**Instructions to follow**
Each entry in the material below should be reproduced exactly.

==*==

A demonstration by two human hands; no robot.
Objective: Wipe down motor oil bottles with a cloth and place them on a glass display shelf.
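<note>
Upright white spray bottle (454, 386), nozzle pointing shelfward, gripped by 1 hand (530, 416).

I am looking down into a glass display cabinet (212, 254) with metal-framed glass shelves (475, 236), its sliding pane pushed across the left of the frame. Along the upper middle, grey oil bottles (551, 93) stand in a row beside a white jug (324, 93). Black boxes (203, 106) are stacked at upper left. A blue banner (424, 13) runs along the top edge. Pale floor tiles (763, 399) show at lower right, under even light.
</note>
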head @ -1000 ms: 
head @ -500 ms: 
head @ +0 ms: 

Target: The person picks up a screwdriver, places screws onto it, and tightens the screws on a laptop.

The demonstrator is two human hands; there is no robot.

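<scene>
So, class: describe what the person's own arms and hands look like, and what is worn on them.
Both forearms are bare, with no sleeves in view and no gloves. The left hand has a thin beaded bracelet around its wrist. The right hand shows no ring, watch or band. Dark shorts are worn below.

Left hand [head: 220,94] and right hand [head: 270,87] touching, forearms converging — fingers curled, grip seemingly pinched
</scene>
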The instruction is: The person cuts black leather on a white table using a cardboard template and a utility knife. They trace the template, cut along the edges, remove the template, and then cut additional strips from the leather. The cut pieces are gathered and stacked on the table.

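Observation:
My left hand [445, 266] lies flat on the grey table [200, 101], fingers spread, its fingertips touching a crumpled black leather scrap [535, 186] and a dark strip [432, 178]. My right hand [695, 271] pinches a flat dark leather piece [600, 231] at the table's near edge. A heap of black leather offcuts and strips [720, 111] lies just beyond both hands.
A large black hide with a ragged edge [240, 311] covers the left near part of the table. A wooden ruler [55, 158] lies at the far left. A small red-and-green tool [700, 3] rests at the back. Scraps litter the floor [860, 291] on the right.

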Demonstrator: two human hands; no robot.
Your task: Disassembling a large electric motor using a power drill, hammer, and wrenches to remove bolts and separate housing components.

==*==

**Exercise result**
A demonstration by two human hands; no robot.
Objective: Wipe down motor oil bottles with a cloth and place them on a glass display shelf.
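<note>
Upright white spray bottle (454, 386), nozzle pointing shelfward, gripped by 1 hand (530, 416).

I am looking down into a glass display cabinet (212, 254) with metal-framed glass shelves (475, 236), its sliding pane pushed across the left of the frame. Along the upper middle, grey oil bottles (551, 93) stand in a row beside a white jug (324, 93). Black boxes (203, 106) are stacked at upper left. A blue banner (424, 13) runs along the top edge. Pale floor tiles (763, 399) show at lower right, under even light.
</note>
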head @ -1000 ms: 
head @ -500 ms: 
head @ +0 ms: 

Target: The person picks up a screwdriver, places screws onto it, and tightens the screws on a laptop.

The demonstrator is two human hands; there is no robot.

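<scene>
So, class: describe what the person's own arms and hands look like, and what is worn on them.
Both forearms are bare, with no sleeves in view and no gloves. The left hand has a thin beaded bracelet around its wrist. The right hand shows no ring, watch or band. Dark shorts are worn below.

Left hand [head: 220,94] and right hand [head: 270,87] touching, forearms converging — fingers curled, grip seemingly pinched
</scene>
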The instruction is: The person cuts black leather on a white table using a cardboard template and a utility knife. They trace the template, cut along the edges, remove the template, and then cut additional strips from the leather. The cut pieces are gathered and stacked on the table.

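Observation:
My left hand [445, 266] lies flat on the grey table [200, 101], fingers spread, its fingertips touching a crumpled black leather scrap [535, 186] and a dark strip [432, 178]. My right hand [695, 271] pinches a flat dark leather piece [600, 231] at the table's near edge. A heap of black leather offcuts and strips [720, 111] lies just beyond both hands.
A large black hide with a ragged edge [240, 311] covers the left near part of the table. A wooden ruler [55, 158] lies at the far left. A small red-and-green tool [700, 3] rests at the back. Scraps litter the floor [860, 291] on the right.
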
Demonstrator: two human hands; no robot.
Your task: Disassembling a large electric motor using a power drill, hammer, and wrenches to remove bolts and separate housing components.

Work on this exercise is finished.